New Accounting Policy – Presentation Currency

The functional currency of each entity in the consolidated group is U.S. dollars, with the exception of TeraMach, one of the Company'ssubsidiaries in Canada. The functional currency of TeraMach is Canadian dollars.

Functional and presentation currency

Items included in the financial statements of each entity within the Company are measured using the functional currency, which is the currency of the primary economic environment in which the entity operates. Functional currency is the currency in which revenue and expenses from operating activities are incurred, and financing activities are generated.

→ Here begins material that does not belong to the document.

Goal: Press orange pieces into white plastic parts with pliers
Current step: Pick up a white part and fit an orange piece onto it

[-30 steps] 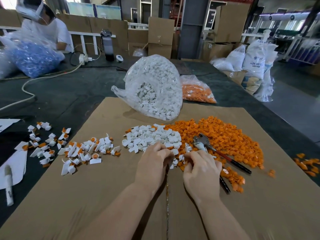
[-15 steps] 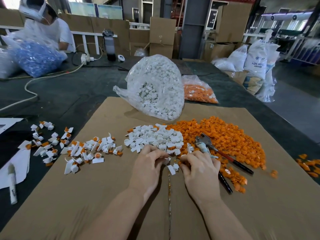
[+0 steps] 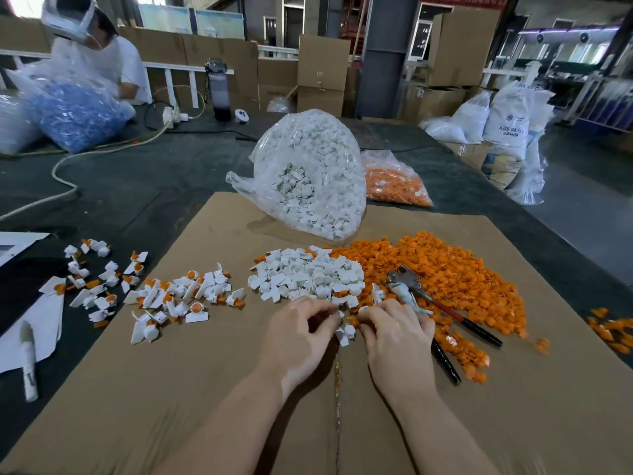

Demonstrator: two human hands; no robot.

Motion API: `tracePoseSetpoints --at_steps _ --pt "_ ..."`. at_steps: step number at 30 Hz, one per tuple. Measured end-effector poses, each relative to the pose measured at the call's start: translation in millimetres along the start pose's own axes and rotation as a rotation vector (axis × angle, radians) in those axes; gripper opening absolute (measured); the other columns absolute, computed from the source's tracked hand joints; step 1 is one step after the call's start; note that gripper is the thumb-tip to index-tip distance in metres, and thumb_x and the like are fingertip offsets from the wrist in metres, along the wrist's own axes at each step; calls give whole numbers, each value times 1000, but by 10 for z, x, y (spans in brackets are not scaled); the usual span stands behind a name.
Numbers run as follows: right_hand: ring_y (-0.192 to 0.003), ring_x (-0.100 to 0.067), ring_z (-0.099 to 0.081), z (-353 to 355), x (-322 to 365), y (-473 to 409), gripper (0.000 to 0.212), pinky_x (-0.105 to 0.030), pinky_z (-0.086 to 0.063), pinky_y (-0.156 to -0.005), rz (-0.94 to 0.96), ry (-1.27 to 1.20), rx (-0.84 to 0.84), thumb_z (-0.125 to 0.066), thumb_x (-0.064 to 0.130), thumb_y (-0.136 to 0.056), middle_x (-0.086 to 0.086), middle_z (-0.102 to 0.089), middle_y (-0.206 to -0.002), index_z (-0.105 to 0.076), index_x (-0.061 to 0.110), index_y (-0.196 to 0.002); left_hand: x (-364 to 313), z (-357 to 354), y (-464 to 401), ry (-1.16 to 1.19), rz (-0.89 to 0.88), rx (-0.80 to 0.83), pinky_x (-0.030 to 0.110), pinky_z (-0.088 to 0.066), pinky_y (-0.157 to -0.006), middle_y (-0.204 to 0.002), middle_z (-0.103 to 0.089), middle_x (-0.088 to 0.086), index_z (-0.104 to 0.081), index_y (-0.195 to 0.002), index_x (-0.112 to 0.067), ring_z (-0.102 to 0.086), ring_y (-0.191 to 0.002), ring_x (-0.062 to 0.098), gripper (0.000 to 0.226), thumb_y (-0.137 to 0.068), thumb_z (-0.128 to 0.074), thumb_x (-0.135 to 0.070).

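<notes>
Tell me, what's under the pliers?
The pliers lie on the orange pieces, with the handles reaching the cardboard. The right hand covers part of them, so what's underneath there is hidden.

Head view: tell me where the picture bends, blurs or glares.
Head view: wide-angle bending bows the cardboard sheet edges and background posts; the bag of white parts shows soft glare; frame corners smear; both hands and the pliers stay fairly sharp.

left hand – right hand fingers curled at white parts | pliers on orange pieces
</notes>
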State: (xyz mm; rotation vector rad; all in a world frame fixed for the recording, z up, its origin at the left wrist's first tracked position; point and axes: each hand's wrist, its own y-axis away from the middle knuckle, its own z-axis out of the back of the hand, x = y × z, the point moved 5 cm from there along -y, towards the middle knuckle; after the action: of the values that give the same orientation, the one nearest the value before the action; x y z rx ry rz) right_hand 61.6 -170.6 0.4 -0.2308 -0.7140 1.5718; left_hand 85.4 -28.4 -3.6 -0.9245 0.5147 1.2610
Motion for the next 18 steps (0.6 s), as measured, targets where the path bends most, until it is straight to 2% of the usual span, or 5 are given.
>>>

The financial statements are presented in Canadian dollars, unless otherwise noted.

The financial statements of the entities that have a functional currency different from the presentation currency of the Company ("foreign operations") are translated into Canadian dollars as follows:

  • assets and liabilities of foreign operations are translated at exchange rates at the reporting date;
  • revenue and expenses of foreign operations are translated at average rates for the period;
  • shareholders' equity are translated at the exchange rate at the date of the transaction using historical foreign exchange rates in effect on the date the transactions occurred; and
  • the resulting foreign exchange differences are recognized in foreign currency translation adjustment as part of the other comprehensive income (loss).

When such foreign operation is disposed of, the related foreign currency translation reserve is recognized in net income (loss) as part of the gain or loss on disposal.

Transactions

Foreign currency transactions are translated into an entity's functional currency at exchange rates at the dates of the transactions. Foreign exchange gains and losses resulting from the settlement of foreign currency transactions and from the translation at period end exchange rates of monetary assets and liabilities denominated in currencies other than an operation's functional currency are recognized in net income (loss), reflected as part of other expenses (income).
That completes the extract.